## WORK ITEM
Return the full listing unchanged, apart from leaving out its images.

---------------

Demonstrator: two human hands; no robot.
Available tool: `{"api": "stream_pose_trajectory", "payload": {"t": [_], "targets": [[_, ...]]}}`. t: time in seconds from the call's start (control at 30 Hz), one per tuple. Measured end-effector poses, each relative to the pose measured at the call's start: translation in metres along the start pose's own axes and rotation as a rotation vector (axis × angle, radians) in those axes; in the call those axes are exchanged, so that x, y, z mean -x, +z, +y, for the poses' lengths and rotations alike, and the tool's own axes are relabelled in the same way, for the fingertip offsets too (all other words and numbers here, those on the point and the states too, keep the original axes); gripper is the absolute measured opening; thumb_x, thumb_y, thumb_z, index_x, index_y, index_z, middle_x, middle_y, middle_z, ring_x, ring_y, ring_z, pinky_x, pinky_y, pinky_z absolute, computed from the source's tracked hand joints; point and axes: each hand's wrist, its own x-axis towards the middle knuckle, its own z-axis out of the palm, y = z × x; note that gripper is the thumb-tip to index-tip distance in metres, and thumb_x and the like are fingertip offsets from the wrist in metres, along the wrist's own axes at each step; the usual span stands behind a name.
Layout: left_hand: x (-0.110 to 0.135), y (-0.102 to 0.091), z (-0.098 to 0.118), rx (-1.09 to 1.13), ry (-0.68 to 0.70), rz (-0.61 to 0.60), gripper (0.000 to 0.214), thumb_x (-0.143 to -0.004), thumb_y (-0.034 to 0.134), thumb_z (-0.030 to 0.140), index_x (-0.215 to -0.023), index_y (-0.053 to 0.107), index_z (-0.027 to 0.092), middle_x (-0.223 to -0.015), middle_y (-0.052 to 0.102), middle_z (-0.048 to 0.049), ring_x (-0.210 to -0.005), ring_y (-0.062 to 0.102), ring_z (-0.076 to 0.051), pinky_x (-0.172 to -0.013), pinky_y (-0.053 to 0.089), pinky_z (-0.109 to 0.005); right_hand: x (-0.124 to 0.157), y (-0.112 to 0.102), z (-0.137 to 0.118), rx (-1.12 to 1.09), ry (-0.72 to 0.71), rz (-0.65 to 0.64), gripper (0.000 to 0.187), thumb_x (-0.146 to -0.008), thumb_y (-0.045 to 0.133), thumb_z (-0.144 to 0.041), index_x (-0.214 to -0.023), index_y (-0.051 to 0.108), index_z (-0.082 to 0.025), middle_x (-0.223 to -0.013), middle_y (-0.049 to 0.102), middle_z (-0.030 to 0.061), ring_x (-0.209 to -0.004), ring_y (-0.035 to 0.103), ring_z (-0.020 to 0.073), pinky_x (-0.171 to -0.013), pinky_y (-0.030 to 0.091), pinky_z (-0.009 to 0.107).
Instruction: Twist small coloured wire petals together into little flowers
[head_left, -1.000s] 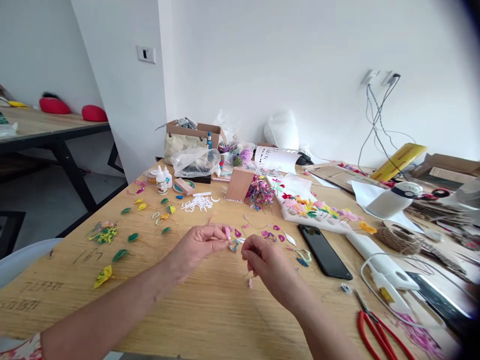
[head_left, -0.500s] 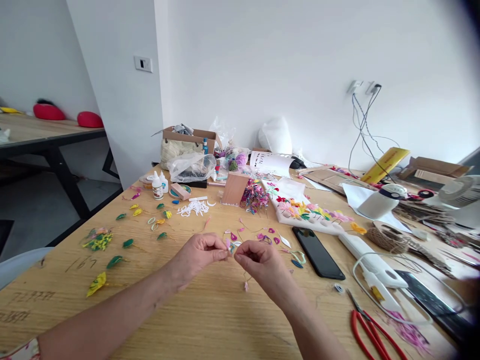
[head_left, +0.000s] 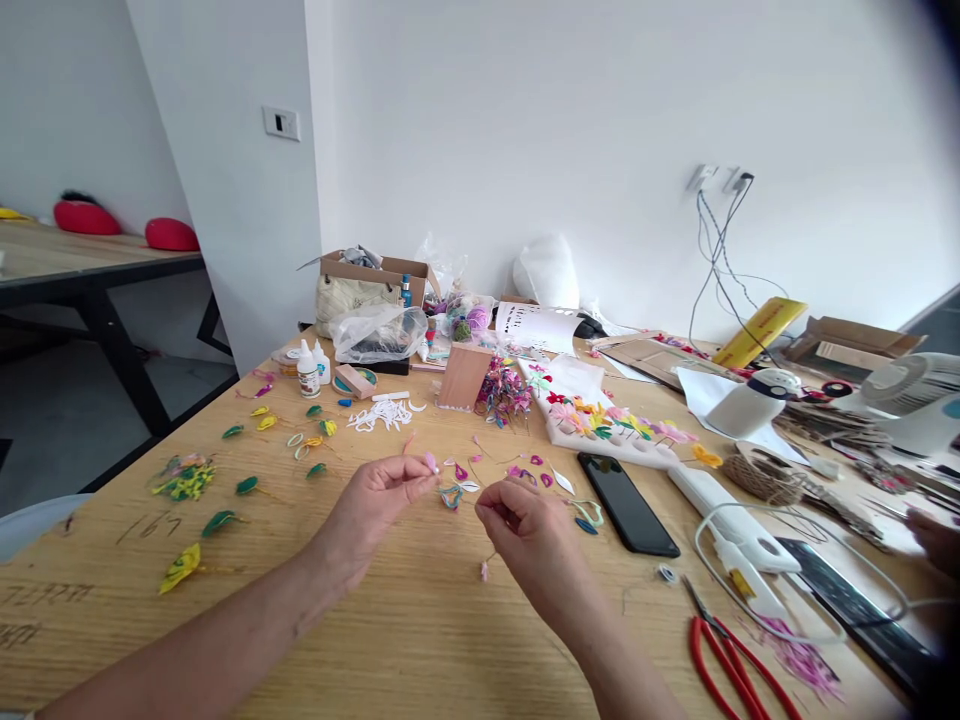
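My left hand [head_left: 388, 492] pinches a small pink flower [head_left: 430, 461] between thumb and fingertips, over the middle of the wooden table. To its right is my right hand [head_left: 517, 518], its thumb and fingers pressed together; whatever they hold is too small to make out. Blue-green loops [head_left: 451, 497] lie on the table between the two hands. Beyond them are several magenta petal pieces [head_left: 546, 479] and a white leaf-shaped piece [head_left: 564, 483]. Just below my right fingertips lies another small pink flower [head_left: 484, 570] on a thin stem.
At right are a phone [head_left: 628, 505], a white power strip [head_left: 739, 522], a small spool [head_left: 666, 573] and a red-handled tool [head_left: 731, 655]. Green and yellow leaves [head_left: 180, 568] lie left. Foam [head_left: 611, 448] holds flowers behind. Another person's hand [head_left: 934, 540] shows at the right edge.
My hands have drawn apart; the left one moved left and slightly up with the pink flower. The view has shifted a little, and another person's hand now shows more clearly at right.
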Motion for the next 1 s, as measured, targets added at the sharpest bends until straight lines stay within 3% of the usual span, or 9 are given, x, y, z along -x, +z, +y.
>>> {"api": "stream_pose_trajectory", "payload": {"t": [0.17,0.33,0.63,1.0], "targets": [[0.001,0.014,-0.003,0.004,-0.085,-0.046,0.014,-0.067,0.064,0.028,-0.060,0.063,0.015,-0.074,0.065,-0.0016,-0.077,0.053,-0.015,-0.065,0.035,-0.023,-0.002,0.009,-0.002,-0.034,-0.044,0.046,0.015,-0.072,0.052,-0.012,-0.060,0.059,-0.017,-0.056,0.056,-0.0008,-0.051,0.049,0.0106,-0.048,0.033,0.020],[0.001,0.014,-0.009,0.123,-0.174,-0.109,0.015,-0.068,0.064,0.029,-0.069,0.064,0.015,-0.078,0.065,-0.0046,-0.075,0.056,-0.016,-0.053,0.035,-0.021,-0.001,0.011,-0.001,-0.100,-0.017,0.056,0.015,-0.072,0.052,-0.012,-0.062,0.061,-0.018,-0.059,0.059,0.0002,-0.053,0.051,0.0108,-0.048,0.034,0.020],[0.000,0.013,-0.014,0.193,-0.251,-0.132,0.017,-0.066,0.067,0.029,-0.065,0.063,0.012,-0.062,0.059,-0.0010,-0.054,0.050,-0.009,-0.054,0.037,-0.022,-0.003,0.016,0.005,-0.103,-0.043,0.098,0.013,-0.072,0.054,-0.014,-0.060,0.058,-0.017,-0.055,0.054,-0.0015,-0.050,0.047,0.0097,-0.047,0.032,0.019],[0.001,0.011,-0.014,0.145,-0.291,-0.141,0.017,-0.060,0.070,0.027,-0.065,0.066,0.011,-0.056,0.053,0.0015,-0.050,0.043,-0.006,-0.052,0.033,-0.020,-0.005,0.018,0.006,-0.046,-0.031,0.120,0.013,-0.072,0.053,-0.016,-0.060,0.058,-0.017,-0.055,0.055,-0.0012,-0.049,0.047,0.0102,-0.046,0.031,0.020]]}}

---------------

## FINISHED TASK
Demonstrator: two human hands; no robot.
Available tool: `{"api": "stream_pose_trajectory", "payload": {"t": [_], "targets": [[_, ...]]}}`. t: time in seconds from the call's start (control at 30 Hz), one per tuple. Measured end-effector poses, each relative to the pose measured at the call's start: translation in metres along the start pose's own axes and rotation as a rotation vector (axis × angle, radians) in those axes; in the call those axes are exchanged, so that x, y, z mean -x, +z, +y, for the poses' lengths and rotations alike, and the tool's own axes are relabelled in the same way, for the fingertip offsets too (all other words and numbers here, those on the point and the states too, keep the original axes); gripper is the absolute measured opening; thumb_x, thumb_y, thumb_z, index_x, index_y, index_z, middle_x, middle_y, middle_z, ring_x, ring_y, ring_z, pinky_x, pinky_y, pinky_z absolute, computed from the source's tracked hand joints; point and axes: each hand's wrist, its own x-axis towards the middle knuckle, its own z-axis out of the palm, y = z × x; note that gripper is the thumb-tip to index-tip distance in metres, and thumb_x and the like are fingertip offsets from the wrist in metres, along the wrist's own axes at each step; the usual span stands behind a name.
Layout: left_hand: x (-0.110 to 0.135), y (-0.102 to 0.091), z (-0.098 to 0.118), rx (-1.09 to 1.13), ry (-0.68 to 0.70), rz (-0.61 to 0.60), gripper (0.000 to 0.214), thumb_x (-0.143 to -0.004), thumb_y (-0.034 to 0.134), thumb_z (-0.030 to 0.140), index_x (-0.215 to -0.023), index_y (-0.053 to 0.107), index_z (-0.027 to 0.092), middle_x (-0.223 to -0.015), middle_y (-0.052 to 0.102), middle_z (-0.048 to 0.049), ring_x (-0.210 to -0.005), ring_y (-0.062 to 0.102), ring_z (-0.076 to 0.051), pinky_x (-0.172 to -0.013), pinky_y (-0.053 to 0.089), pinky_z (-0.109 to 0.005); right_hand: x (-0.124 to 0.157), y (-0.112 to 0.102), z (-0.137 to 0.118), rx (-1.12 to 1.09), ry (-0.72 to 0.71), rz (-0.65 to 0.64), gripper (0.000 to 0.187), thumb_x (-0.146 to -0.008), thumb_y (-0.045 to 0.133), thumb_z (-0.144 to 0.041), index_x (-0.214 to -0.023), index_y (-0.051 to 0.108), index_z (-0.082 to 0.025), middle_x (-0.223 to -0.013), middle_y (-0.049 to 0.102), middle_z (-0.030 to 0.061), ring_x (-0.209 to -0.004), ring_y (-0.035 to 0.103), ring_z (-0.020 to 0.073), pinky_x (-0.171 to -0.013), pinky_y (-0.030 to 0.091), pinky_z (-0.009 to 0.107).
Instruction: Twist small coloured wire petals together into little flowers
[head_left, -1.000s] 
[head_left, -0.500s] 
[head_left, +0.000s] 
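My left hand [head_left: 388, 492] pinches a small pink flower [head_left: 430, 461] between thumb and fingertips, over the middle of the wooden table. To its right is my right hand [head_left: 517, 518], its thumb and fingers pressed together; whatever they hold is too small to make out. Blue-green loops [head_left: 451, 497] lie on the table between the two hands. Beyond them are several magenta petal pieces [head_left: 546, 479] and a white leaf-shaped piece [head_left: 564, 483]. Just below my right fingertips lies another small pink flower [head_left: 484, 570] on a thin stem.
At right are a phone [head_left: 628, 505], a white power strip [head_left: 739, 522], a small spool [head_left: 666, 573] and a red-handled tool [head_left: 731, 655]. Green and yellow leaves [head_left: 180, 568] lie left. Foam [head_left: 611, 448] holds flowers behind. Another person's hand [head_left: 934, 540] shows at the right edge.
My hands have drawn apart; the left one moved left and slightly up with the pink flower. The view has shifted a little, and another person's hand now shows more clearly at right.
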Motion for the next 1 s, as measured, targets added at the sharpest bends until straight lines stay within 3% of the usual span, or 9 are given, x, y, z along -x, +z, +y.
>>> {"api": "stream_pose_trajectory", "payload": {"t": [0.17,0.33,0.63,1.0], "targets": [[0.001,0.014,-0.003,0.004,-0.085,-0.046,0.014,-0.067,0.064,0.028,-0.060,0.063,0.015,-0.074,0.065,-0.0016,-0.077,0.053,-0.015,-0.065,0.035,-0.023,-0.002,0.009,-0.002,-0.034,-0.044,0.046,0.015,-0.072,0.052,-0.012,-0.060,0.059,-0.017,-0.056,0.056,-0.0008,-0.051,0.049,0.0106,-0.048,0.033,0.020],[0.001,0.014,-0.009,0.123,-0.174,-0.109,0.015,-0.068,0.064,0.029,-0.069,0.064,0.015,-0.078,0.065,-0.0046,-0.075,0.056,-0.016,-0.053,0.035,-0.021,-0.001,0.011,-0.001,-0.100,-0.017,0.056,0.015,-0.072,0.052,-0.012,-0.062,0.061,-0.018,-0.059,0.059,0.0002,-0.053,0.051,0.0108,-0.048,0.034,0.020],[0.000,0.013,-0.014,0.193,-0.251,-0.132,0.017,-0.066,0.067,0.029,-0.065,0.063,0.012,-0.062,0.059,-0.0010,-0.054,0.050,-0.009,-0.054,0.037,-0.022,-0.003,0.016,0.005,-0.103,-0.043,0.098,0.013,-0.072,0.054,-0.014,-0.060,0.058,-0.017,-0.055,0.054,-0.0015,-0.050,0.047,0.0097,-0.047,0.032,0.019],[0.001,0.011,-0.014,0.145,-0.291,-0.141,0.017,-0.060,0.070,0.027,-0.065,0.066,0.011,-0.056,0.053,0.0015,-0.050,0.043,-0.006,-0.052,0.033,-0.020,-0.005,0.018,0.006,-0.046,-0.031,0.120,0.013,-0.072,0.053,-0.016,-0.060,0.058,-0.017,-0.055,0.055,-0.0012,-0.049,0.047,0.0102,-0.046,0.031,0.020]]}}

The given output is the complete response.